**Exercise description:** Pictures in the data should be dropped; transcribe exactly the lines from the one that has "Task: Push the" through the one that has "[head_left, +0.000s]".

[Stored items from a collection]
#####
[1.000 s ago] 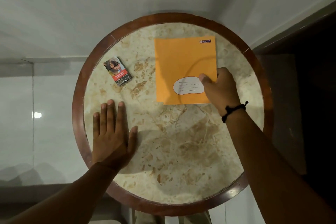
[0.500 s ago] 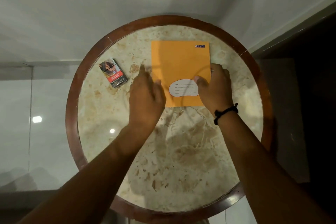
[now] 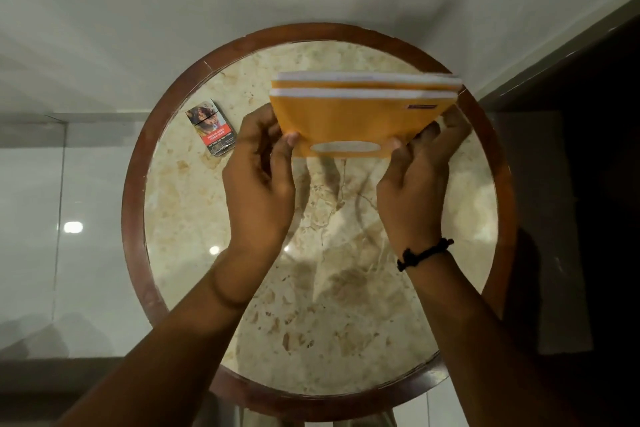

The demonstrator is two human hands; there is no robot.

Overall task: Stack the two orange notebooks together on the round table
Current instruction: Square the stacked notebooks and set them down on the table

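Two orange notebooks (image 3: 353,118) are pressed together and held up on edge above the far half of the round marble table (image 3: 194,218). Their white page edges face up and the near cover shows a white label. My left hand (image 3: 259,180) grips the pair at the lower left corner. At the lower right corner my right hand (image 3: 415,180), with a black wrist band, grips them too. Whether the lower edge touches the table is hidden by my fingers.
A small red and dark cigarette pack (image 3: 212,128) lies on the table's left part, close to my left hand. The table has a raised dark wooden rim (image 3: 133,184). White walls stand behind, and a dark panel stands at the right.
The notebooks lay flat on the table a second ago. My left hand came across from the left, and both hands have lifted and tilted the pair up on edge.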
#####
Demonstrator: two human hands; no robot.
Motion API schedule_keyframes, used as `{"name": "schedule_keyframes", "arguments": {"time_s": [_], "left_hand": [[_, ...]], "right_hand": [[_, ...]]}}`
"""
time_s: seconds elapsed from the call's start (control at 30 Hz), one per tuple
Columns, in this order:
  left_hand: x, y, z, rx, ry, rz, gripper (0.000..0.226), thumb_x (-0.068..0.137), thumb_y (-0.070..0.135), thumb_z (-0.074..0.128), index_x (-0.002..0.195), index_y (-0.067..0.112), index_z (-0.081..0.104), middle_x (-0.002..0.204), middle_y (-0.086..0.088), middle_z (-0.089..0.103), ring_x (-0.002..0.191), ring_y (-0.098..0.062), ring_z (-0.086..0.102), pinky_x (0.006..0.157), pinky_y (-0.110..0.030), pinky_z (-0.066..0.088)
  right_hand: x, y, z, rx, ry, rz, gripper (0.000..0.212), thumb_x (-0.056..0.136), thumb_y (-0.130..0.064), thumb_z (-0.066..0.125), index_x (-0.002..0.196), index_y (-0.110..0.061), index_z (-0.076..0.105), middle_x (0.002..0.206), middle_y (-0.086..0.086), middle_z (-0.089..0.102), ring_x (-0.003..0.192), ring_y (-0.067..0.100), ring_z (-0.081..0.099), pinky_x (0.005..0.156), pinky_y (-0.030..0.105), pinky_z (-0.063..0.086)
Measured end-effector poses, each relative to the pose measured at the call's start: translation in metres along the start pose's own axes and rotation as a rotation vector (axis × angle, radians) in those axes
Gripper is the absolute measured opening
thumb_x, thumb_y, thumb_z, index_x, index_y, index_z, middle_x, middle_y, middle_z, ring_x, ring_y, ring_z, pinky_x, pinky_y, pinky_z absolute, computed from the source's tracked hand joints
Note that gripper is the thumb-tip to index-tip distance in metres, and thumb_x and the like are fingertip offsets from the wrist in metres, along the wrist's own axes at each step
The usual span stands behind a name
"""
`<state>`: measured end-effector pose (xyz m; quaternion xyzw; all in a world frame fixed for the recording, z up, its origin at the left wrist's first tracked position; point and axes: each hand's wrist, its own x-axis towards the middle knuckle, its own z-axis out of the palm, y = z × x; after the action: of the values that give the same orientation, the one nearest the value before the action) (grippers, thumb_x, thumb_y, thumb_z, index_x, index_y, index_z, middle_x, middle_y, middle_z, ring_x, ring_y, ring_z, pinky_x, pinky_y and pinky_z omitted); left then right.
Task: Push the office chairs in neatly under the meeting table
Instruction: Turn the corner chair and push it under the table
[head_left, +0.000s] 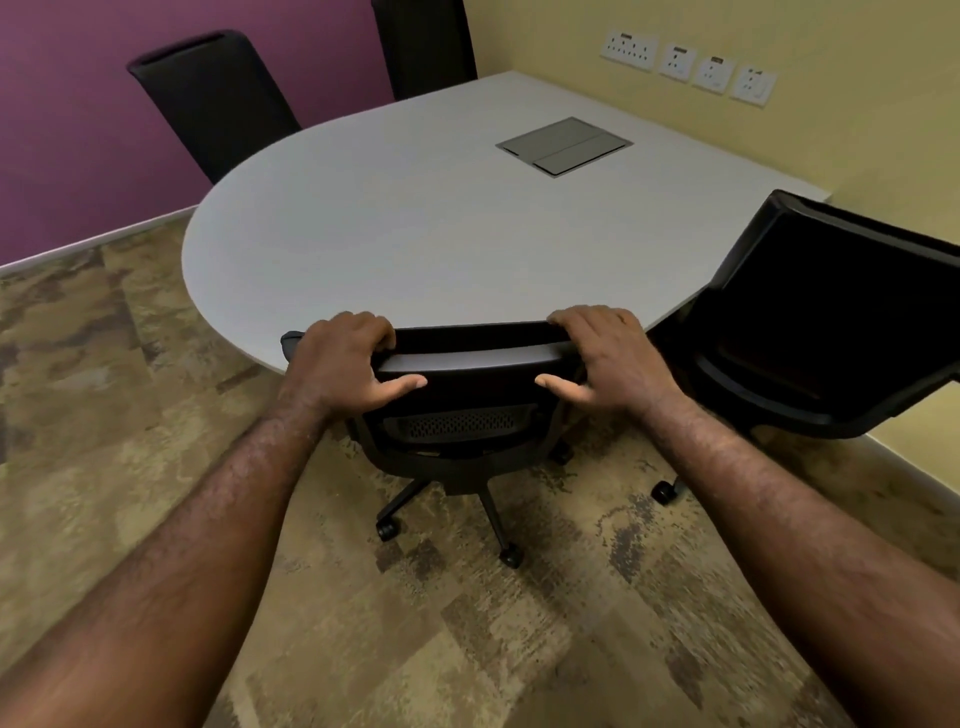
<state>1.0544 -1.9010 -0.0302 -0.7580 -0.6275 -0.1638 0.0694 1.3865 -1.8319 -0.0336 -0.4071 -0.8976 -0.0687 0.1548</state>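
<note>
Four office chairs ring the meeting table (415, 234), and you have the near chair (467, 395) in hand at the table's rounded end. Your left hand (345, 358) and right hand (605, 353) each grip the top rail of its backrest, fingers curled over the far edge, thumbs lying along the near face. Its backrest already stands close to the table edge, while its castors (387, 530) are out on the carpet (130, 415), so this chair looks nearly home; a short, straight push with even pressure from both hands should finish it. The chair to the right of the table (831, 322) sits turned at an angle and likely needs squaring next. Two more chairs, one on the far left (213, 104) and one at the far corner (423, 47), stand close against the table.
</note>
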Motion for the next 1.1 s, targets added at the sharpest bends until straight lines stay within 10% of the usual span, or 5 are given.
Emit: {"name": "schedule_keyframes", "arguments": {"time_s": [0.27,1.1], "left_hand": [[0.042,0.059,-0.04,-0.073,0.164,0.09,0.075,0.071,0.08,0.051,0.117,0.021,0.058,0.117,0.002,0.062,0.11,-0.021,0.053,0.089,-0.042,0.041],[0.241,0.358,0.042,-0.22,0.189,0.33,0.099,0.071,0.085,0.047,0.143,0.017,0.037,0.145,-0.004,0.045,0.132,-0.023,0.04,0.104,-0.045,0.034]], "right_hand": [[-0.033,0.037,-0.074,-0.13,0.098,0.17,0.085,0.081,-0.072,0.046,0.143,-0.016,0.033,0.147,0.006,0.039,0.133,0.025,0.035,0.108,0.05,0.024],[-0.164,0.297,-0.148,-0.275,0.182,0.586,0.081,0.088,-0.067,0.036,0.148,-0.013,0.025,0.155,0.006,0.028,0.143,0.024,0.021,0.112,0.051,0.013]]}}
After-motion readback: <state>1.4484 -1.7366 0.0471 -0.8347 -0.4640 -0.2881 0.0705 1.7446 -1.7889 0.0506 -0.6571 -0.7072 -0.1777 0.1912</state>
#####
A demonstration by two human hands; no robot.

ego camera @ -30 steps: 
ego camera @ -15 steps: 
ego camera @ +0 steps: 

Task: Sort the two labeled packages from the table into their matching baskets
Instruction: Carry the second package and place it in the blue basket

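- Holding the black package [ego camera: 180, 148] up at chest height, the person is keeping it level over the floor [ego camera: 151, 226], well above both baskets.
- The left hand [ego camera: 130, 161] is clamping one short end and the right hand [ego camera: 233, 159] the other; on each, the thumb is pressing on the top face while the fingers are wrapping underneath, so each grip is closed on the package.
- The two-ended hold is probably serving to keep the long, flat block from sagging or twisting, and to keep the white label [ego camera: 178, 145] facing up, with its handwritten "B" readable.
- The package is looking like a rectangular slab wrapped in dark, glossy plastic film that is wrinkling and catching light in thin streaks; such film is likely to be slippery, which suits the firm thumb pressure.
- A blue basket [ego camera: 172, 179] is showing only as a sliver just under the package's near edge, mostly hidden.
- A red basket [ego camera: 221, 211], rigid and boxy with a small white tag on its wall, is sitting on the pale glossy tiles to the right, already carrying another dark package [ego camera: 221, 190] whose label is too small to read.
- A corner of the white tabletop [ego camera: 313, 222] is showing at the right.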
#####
**Result for this exercise:**
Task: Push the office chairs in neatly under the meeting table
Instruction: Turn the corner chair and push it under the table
[head_left, +0.000s] 

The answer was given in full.